- **TASK INSTRUCTIONS**
Among the records that follow, find the line with "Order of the" and the line with "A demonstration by". Set down those lines and all lines between them exactly, without adding anything.

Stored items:
━━━━━━━━━━━━━━━━
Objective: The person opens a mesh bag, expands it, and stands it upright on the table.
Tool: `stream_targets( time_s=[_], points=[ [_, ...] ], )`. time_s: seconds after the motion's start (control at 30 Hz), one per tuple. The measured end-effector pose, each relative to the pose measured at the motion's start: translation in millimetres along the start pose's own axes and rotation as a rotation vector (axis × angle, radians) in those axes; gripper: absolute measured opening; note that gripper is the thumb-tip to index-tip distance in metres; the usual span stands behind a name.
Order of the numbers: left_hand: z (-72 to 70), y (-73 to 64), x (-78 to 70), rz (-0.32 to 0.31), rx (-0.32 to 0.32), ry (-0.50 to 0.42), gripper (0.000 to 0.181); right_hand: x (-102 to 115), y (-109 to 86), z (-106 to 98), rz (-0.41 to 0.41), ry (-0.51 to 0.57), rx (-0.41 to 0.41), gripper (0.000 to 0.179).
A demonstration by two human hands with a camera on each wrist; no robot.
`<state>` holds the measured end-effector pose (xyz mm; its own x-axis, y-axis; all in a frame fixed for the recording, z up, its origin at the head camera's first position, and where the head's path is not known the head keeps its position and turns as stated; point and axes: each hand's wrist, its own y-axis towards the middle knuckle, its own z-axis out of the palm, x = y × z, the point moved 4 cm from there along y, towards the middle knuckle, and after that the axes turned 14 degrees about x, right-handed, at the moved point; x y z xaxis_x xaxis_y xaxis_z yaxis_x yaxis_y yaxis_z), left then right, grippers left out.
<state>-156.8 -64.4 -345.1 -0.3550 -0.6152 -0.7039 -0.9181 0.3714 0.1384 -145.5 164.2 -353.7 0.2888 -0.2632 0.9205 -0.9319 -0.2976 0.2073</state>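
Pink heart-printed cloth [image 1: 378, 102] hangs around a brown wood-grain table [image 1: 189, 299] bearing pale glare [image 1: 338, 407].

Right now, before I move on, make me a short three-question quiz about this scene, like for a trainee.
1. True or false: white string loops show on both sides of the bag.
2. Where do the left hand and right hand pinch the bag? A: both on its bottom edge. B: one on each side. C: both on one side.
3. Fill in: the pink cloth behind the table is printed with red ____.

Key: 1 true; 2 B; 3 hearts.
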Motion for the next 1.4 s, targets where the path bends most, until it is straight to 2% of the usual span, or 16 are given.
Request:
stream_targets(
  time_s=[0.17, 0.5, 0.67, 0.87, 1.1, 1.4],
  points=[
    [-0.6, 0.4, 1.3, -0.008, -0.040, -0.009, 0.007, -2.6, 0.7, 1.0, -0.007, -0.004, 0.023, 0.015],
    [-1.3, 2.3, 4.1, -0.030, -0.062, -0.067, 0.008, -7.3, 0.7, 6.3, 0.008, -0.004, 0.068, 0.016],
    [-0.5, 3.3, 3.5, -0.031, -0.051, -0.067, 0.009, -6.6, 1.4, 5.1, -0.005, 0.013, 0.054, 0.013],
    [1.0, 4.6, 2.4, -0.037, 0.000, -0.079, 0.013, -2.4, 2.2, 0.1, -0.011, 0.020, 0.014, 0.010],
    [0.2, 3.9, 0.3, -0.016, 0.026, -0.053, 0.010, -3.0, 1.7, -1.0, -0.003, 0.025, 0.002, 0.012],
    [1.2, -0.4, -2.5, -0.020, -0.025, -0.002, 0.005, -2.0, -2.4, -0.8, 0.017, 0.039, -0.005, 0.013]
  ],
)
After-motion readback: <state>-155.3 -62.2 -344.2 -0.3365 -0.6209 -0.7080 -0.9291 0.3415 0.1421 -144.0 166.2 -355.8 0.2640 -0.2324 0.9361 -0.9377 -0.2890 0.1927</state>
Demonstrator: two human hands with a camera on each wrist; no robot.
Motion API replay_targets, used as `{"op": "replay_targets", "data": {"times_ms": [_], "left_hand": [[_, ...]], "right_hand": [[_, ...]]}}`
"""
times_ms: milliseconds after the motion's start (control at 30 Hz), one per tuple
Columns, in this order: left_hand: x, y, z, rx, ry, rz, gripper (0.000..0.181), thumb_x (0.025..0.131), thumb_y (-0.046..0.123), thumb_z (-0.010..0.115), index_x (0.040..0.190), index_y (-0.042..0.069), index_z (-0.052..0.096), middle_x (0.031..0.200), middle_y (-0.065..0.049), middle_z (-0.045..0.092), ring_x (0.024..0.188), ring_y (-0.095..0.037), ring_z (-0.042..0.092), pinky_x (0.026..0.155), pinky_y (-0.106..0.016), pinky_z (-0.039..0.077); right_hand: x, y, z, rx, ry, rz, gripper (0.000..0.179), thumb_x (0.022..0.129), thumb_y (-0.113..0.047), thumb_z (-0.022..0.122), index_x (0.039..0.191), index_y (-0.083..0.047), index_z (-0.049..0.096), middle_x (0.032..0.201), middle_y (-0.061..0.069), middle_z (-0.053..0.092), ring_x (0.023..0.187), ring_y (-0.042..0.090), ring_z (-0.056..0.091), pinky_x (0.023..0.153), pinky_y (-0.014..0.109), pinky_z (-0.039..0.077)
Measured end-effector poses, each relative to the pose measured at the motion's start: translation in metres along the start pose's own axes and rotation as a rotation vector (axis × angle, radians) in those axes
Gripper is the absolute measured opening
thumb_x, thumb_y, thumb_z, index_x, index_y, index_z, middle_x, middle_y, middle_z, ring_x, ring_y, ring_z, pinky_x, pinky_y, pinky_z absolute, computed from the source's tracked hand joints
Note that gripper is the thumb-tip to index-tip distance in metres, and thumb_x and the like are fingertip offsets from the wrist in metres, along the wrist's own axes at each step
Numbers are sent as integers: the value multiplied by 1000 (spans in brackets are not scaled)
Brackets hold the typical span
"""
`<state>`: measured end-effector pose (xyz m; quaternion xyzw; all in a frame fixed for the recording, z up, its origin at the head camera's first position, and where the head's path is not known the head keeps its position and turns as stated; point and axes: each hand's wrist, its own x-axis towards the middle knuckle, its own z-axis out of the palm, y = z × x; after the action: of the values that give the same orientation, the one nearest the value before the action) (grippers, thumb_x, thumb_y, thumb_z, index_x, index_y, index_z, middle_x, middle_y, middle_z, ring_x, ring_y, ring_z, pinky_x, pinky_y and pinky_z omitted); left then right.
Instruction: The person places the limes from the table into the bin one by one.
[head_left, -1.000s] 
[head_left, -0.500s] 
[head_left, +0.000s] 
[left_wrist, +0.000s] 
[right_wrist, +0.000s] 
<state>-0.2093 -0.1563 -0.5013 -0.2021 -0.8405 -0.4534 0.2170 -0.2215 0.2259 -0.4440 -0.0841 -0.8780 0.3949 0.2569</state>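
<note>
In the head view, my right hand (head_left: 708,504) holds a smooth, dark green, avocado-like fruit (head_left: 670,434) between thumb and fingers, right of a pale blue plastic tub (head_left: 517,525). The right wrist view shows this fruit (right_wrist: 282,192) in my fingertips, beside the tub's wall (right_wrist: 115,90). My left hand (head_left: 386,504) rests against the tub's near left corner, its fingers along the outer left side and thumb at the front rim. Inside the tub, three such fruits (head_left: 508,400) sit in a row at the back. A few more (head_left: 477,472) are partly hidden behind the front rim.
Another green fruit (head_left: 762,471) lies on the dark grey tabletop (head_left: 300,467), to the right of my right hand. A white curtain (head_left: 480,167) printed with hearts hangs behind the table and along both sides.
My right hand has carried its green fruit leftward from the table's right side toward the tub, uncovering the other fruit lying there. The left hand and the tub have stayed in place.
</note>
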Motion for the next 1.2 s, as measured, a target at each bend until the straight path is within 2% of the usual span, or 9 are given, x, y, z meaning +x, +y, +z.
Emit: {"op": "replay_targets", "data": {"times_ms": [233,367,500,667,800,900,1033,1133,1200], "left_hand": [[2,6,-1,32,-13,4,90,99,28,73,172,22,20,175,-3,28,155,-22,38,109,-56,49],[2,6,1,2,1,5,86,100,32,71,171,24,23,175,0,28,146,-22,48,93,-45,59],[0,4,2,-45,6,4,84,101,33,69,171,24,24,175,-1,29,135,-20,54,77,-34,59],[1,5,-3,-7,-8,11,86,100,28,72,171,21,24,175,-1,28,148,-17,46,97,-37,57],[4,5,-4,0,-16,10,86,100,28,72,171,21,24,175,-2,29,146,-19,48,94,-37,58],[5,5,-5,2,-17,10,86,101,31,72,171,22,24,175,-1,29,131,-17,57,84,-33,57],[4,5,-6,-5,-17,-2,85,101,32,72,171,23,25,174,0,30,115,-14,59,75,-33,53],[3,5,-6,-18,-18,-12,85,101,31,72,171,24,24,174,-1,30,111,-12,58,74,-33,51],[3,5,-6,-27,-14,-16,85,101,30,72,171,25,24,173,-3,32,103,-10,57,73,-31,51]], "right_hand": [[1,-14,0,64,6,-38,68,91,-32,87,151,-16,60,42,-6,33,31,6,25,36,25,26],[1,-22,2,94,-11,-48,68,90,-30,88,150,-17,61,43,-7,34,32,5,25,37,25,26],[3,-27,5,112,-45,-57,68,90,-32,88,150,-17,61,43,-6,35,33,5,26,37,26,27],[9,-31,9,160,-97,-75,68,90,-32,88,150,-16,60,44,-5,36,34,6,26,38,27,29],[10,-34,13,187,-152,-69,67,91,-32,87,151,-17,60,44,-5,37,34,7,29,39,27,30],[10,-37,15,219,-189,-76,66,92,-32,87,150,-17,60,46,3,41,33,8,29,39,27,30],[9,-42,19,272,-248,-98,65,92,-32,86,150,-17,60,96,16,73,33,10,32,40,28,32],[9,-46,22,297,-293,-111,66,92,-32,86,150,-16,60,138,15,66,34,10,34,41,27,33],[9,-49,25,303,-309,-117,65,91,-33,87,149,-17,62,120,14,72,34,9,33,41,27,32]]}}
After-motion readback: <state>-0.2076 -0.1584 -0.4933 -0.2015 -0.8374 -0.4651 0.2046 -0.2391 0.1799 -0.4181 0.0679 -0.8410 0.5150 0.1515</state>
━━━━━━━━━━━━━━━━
- **RESPONSE**
Order of the numbers: left_hand: z (-72 to 70), y (-73 to 64), x (-78 to 70), rz (-0.32 to 0.31), rx (-0.32 to 0.32), ry (-0.50 to 0.42), gripper (0.000 to 0.181); right_hand: x (-102 to 115), y (-109 to 86), z (-106 to 98), rz (-0.41 to 0.41), ry (-0.51 to 0.57), rx (-0.41 to 0.41), gripper (0.000 to 0.179).
A demonstration by two human hands with a camera on each wrist; no robot.

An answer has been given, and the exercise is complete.